What the exercise asks
In the entries below, find the line with "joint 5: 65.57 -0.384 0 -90" and the line with "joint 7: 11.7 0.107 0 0". Reproduce those two lines and every line between them exactly, and nothing more.

Data
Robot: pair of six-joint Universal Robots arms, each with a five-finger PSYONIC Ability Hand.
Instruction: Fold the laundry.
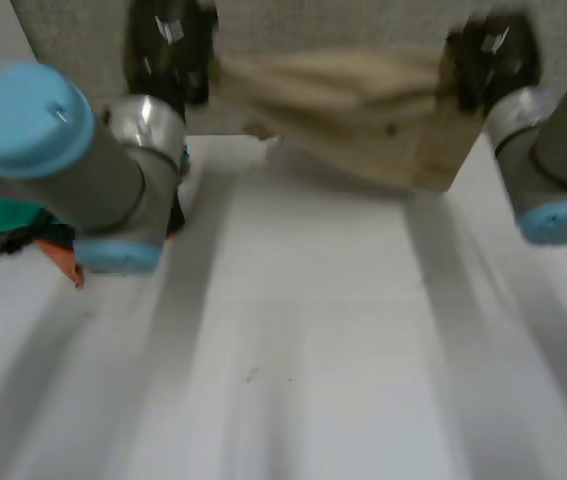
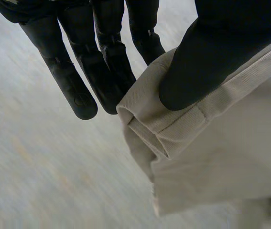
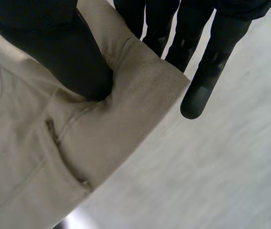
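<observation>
A beige garment [image 1: 363, 110] with a waistband, seams and a button hangs stretched between my two hands, lifted above the white table [image 1: 303, 340] at its far side. My left hand [image 1: 168, 50] pinches one end: in the left wrist view its thumb [image 2: 207, 62] presses the beige waistband hem [image 2: 183, 124] against the fingers [image 2: 73, 81] behind it. My right hand [image 1: 488, 55] pinches the other end, where the thumb [image 3: 63, 52] clamps the beige cloth [image 3: 125, 109] against the fingers [image 3: 207, 71]. The cloth sags and bunches between the hands.
My left arm [image 1: 63, 150] and right arm [image 1: 563, 150] frame the table. Teal and orange cloth [image 1: 13, 235] lies at the table's left edge, partly behind the left arm. A grey wall [image 1: 343, 25] stands behind the table.
</observation>
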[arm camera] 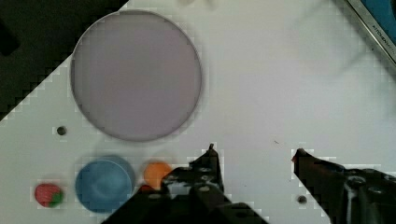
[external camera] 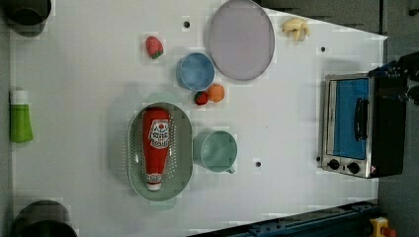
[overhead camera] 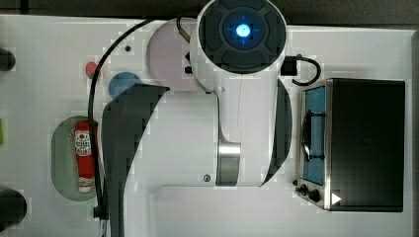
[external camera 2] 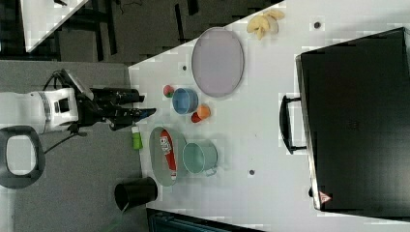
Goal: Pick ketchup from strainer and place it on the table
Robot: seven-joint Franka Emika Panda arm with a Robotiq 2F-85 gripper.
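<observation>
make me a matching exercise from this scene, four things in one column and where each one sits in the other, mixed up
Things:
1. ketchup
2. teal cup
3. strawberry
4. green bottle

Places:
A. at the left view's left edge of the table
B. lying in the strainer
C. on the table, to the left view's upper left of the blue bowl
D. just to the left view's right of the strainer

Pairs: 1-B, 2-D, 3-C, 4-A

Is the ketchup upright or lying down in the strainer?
Lying down: the ketchup rests lengthwise inside the strainer, its white cap near one end.
</observation>
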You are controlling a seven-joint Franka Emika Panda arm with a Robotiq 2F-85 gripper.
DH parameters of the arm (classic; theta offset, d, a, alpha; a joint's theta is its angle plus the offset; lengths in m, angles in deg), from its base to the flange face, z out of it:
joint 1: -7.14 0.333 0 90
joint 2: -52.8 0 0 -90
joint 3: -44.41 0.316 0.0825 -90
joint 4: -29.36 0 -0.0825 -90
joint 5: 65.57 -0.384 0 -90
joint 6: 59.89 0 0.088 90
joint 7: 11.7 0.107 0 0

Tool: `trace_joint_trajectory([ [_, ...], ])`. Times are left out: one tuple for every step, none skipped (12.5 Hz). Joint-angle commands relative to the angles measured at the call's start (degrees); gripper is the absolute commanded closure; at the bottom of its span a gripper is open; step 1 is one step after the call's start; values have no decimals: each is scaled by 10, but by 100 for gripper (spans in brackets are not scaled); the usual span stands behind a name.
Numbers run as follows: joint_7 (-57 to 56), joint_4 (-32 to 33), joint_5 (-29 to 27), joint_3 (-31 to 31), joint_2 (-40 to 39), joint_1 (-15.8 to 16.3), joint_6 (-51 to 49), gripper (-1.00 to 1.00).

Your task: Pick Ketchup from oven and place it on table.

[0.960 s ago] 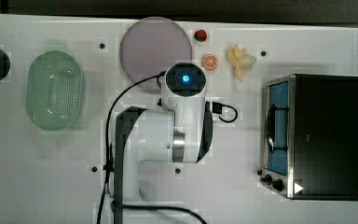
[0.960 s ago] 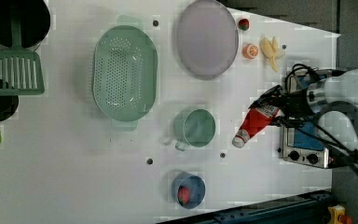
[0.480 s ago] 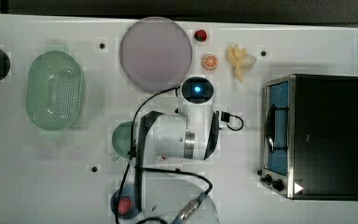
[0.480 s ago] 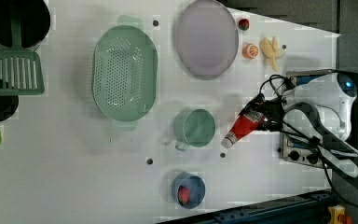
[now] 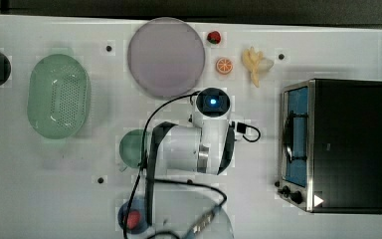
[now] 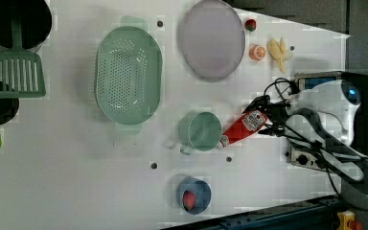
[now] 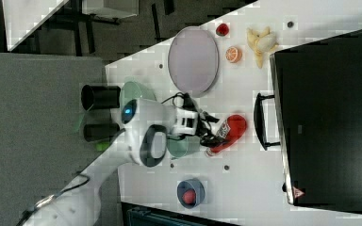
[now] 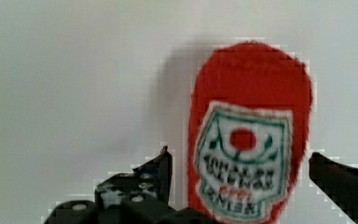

Expected answer
joint 5: 65.57 -0.384 0 -90
joint 6: 59.89 0 0.088 90
joint 7: 11.7 0.107 0 0

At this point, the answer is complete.